**The problem**
Could you give the data below again, exactly and completely?

Provided material: Begin

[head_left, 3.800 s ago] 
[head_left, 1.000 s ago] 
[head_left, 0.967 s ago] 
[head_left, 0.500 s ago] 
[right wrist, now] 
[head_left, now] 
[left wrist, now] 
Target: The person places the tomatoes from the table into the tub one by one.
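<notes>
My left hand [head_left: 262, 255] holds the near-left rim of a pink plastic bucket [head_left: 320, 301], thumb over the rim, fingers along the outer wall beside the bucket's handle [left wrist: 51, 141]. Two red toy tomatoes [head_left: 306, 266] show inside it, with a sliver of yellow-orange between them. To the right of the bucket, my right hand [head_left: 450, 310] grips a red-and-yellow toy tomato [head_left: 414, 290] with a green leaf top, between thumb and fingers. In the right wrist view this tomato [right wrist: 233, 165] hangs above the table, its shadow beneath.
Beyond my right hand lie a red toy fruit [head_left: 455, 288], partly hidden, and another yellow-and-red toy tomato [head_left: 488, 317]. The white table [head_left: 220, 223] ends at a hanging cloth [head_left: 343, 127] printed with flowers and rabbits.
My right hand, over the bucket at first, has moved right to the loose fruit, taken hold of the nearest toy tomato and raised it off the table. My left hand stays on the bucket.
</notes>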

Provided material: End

**Output for this exercise**
[head_left, 3.800 s ago] 
[head_left, 1.000 s ago] 
[head_left, 0.967 s ago] 
[head_left, 0.500 s ago] 
[right wrist, now] 
[head_left, now] 
[left wrist, now] 
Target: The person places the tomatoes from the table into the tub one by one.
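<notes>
My left hand [head_left: 262, 255] holds the near-left rim of a pink plastic bucket [head_left: 320, 301], thumb over the rim, fingers along the outer wall beside the bucket's handle [left wrist: 51, 141]. Two red toy tomatoes [head_left: 306, 266] show inside it, with a sliver of yellow-orange between them. To the right of the bucket, my right hand [head_left: 450, 310] grips a red-and-yellow toy tomato [head_left: 414, 290] with a green leaf top, between thumb and fingers. In the right wrist view this tomato [right wrist: 233, 165] hangs above the table, its shadow beneath.
Beyond my right hand lie a red toy fruit [head_left: 455, 288], partly hidden, and another yellow-and-red toy tomato [head_left: 488, 317]. The white table [head_left: 220, 223] ends at a hanging cloth [head_left: 343, 127] printed with flowers and rabbits.
My right hand, over the bucket at first, has moved right to the loose fruit, taken hold of the nearest toy tomato and raised it off the table. My left hand stays on the bucket.
</notes>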

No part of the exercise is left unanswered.